● **Task prompt**
When the string "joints" appears in a line of the records, show the whole line.

● **The input**
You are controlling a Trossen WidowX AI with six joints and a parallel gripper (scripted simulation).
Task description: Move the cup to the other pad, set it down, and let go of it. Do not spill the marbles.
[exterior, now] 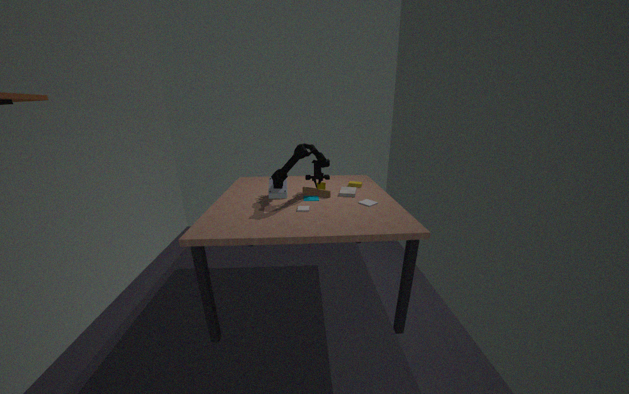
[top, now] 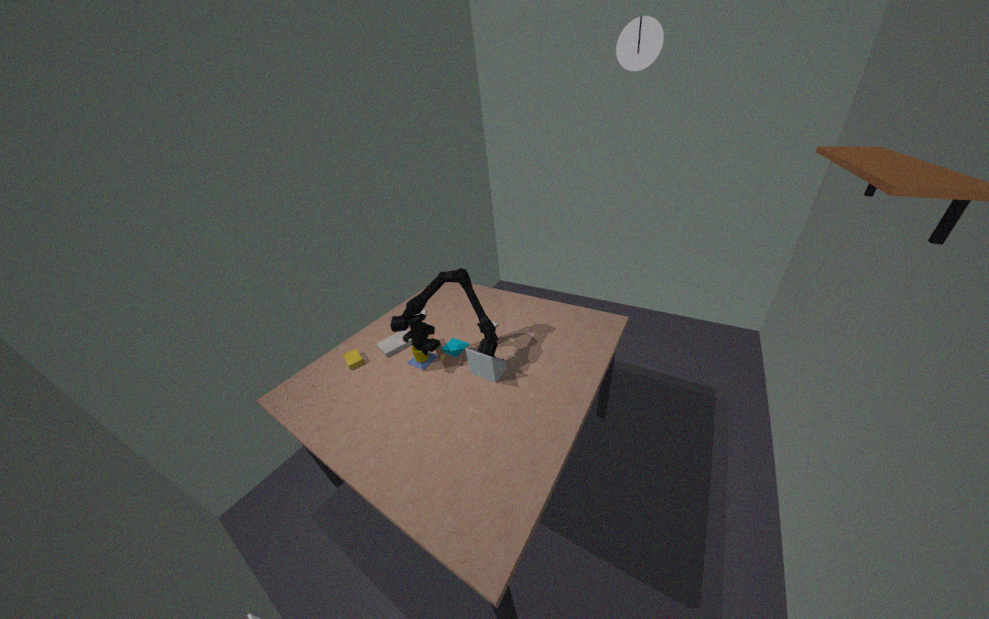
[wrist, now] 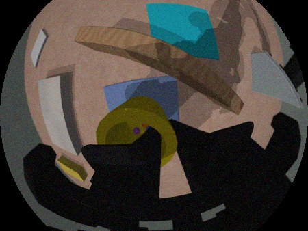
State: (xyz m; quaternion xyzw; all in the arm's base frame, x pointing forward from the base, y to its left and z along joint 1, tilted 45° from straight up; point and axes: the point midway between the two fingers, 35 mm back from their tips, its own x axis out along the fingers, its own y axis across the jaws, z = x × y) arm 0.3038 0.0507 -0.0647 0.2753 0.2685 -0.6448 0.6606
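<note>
Tabletop point(top: 452, 467): a big brown top, on which all the things are carried.
Arm point(top: 452, 280): black, bent high and then pointed down over the cup.
Wooden bar point(wrist: 182, 63): laid flat between the blue pad and the teal pad.
Grey block point(wrist: 57, 112): seen near the blue pad, on the side away from the bar.
Teal pad point(wrist: 182, 25): laid flat on the far side of the bar (partly in shadow).
Blue pad point(wrist: 120, 93): found under the cup.
Jaws: clenched on the rim of the cup, one finger point(wrist: 146, 153) inside it and one outside.
Cup point(wrist: 137, 127): yellow, held over the blue pad; it cannot be told if it is lifted.
Marbles point(wrist: 137, 130): tiny dots, seen inside the cup.
</note>
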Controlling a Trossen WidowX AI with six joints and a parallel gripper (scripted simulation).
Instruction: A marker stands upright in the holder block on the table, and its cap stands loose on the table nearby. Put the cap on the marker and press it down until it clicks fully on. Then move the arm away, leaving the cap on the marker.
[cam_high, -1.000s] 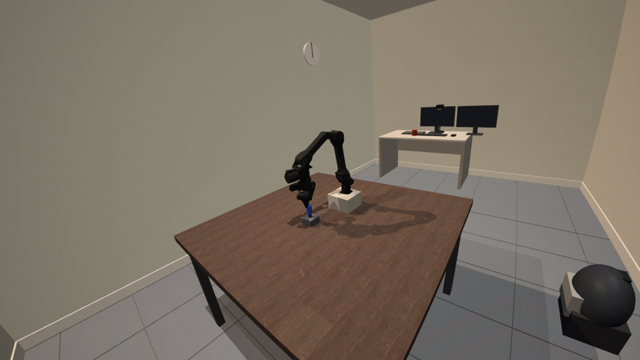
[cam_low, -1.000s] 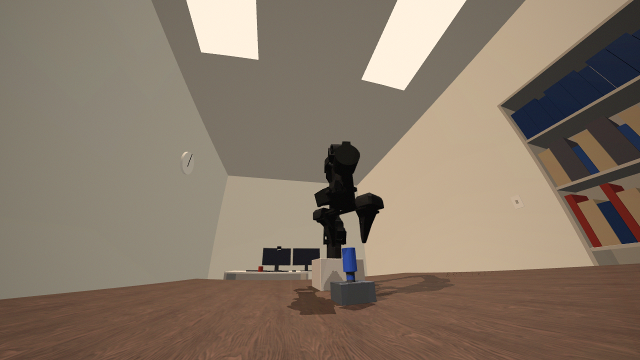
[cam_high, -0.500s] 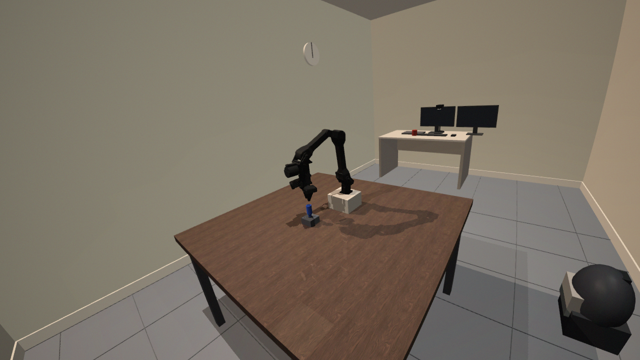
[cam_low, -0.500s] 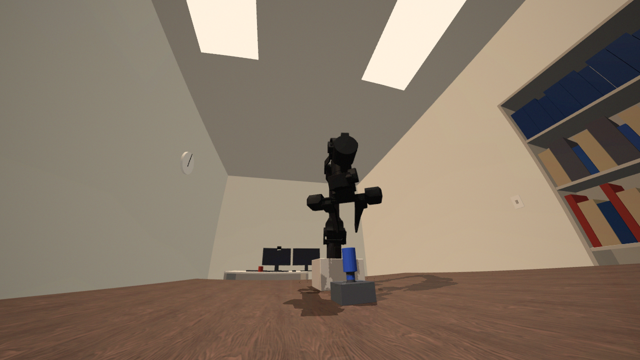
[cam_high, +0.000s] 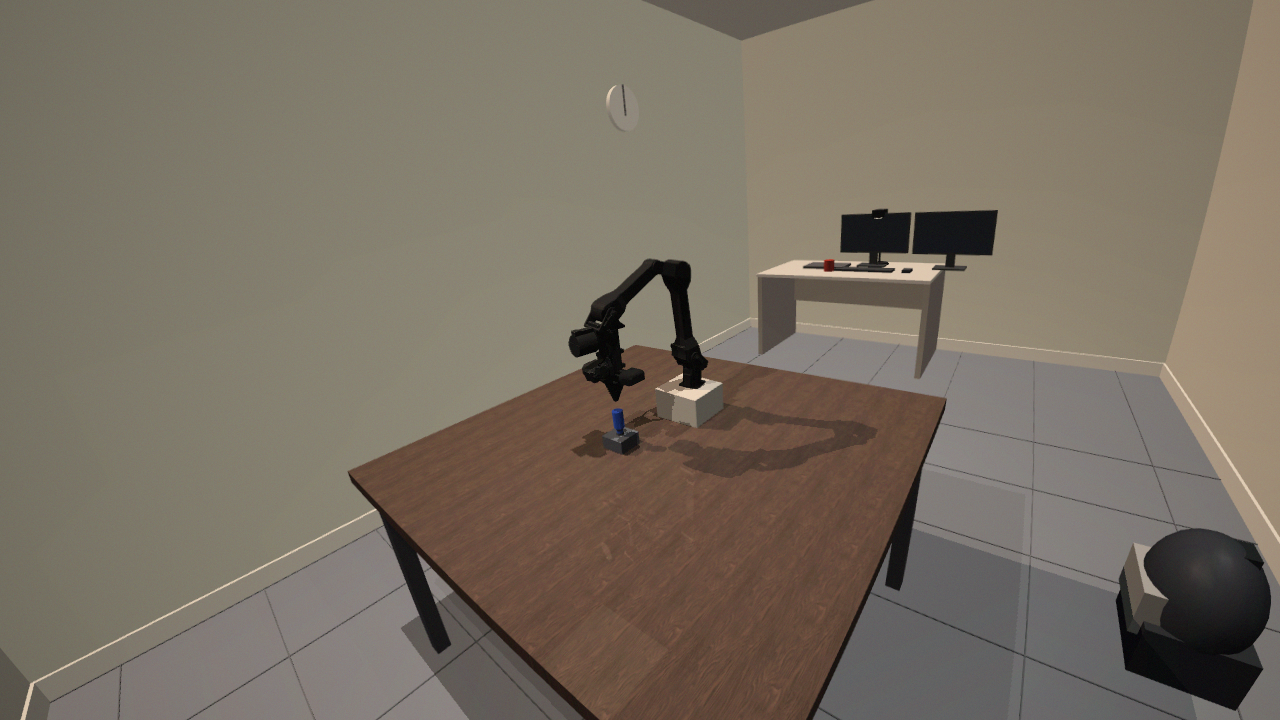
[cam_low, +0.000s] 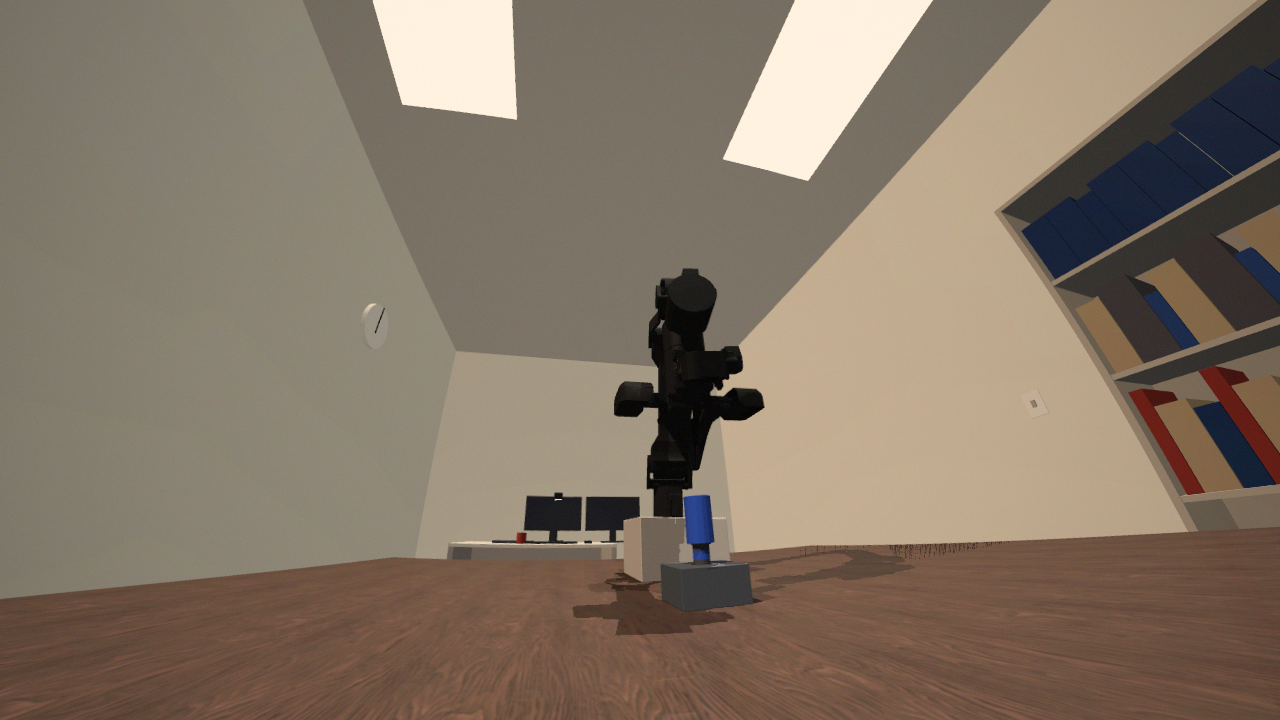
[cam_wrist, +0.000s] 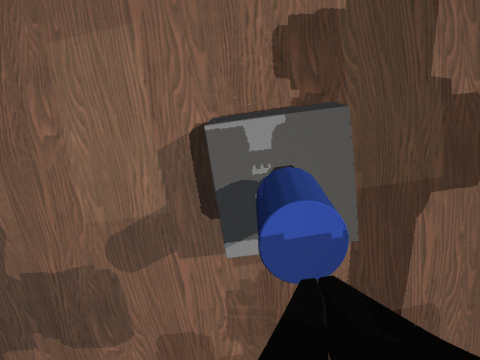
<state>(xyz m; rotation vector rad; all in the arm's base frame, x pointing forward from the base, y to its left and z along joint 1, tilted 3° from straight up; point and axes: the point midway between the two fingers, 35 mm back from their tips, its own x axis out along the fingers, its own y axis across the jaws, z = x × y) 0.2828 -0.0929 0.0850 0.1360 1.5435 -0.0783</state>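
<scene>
The blue cap (cam_high: 618, 418) (cam_low: 698, 519) (cam_wrist: 303, 242) sits upright on top of the marker. A short dark piece of the marker (cam_low: 700, 553) shows between the cap and the grey holder block (cam_high: 620, 442) (cam_low: 707, 586) (cam_wrist: 317, 145). Whether the cap is fully seated cannot be told from these views. My gripper (cam_high: 615, 398) (cam_low: 695, 467) (cam_wrist: 317, 293) is shut with nothing between its fingertips. It points down a little above the cap, with a gap between them in the top and exterior views.
The block stands on the brown wooden table (cam_high: 698, 555) (cam_low: 358, 644). The arm's white base box (cam_high: 689, 402) (cam_low: 650, 548) is behind the block. A white desk (cam_high: 850, 272) with two monitors stands far back, and a bookshelf (cam_low: 1190, 192) is at the right wall.
</scene>
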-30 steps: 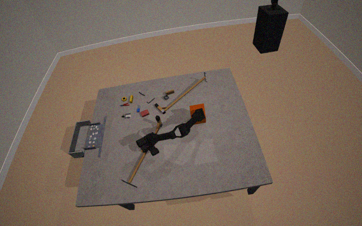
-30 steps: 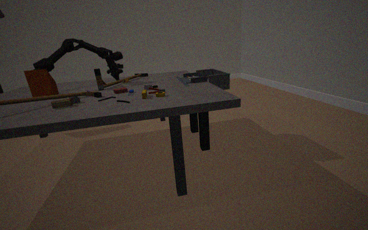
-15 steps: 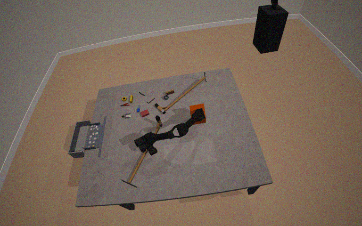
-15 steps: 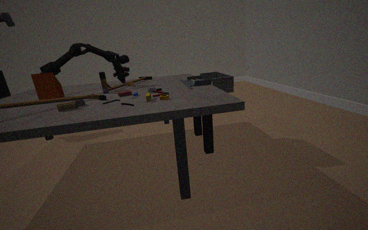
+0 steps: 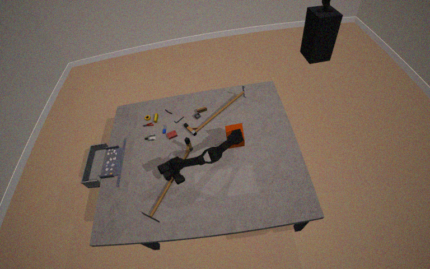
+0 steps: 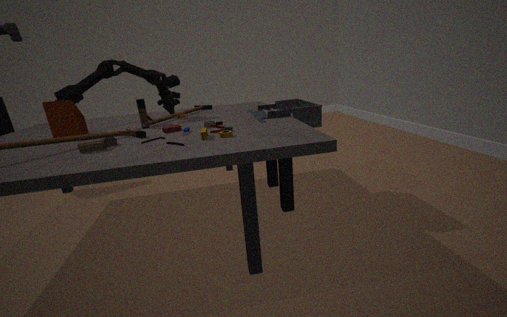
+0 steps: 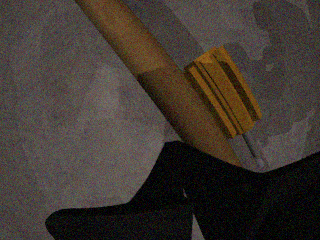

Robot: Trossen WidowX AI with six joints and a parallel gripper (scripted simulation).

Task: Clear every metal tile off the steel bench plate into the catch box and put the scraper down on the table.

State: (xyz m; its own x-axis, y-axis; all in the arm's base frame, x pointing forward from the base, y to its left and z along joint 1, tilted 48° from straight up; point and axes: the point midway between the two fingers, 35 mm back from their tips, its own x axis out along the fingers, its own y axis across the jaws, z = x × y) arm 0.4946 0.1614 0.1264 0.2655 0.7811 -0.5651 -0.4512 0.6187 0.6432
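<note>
Seen from above, my closed, empty hand (image 5: pixel 173 175) (image 6: pixel 171 111) (image 7: pixel 172 148) is over the wood-handled scraper (image 5: pixel 160 198) (image 6: pixel 190 111) (image 7: pixel 120 35), on the table apart from the steel plate (image 5: pixel 121 165) (image 6: pixel 257 115); pale tiles (image 5: pixel 111 158) dot that plate, its catch box (image 5: pixel 88 165) (image 6: pixel 306 115) beyond. From outside, the plate's approach side looks open; I expect a stiff, blade-heavy tool, best pinched mid-handle. At my wrist, a yellow-handled tool (image 6: pixel 181 115) (image 7: pixel 225 92) crowds the shaft on the table short of the plate, threatening my spread fingers.
</note>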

● **Solution to the exercise**
You are controlling a Trossen WidowX AI with six joints and a parallel gripper (scripted simulation).
Controlling a Trossen WidowX AI with six joints and a parallel gripper (scripted simulation).
Robot: Trossen WidowX AI with six joints and a parallel gripper (scripted simulation).

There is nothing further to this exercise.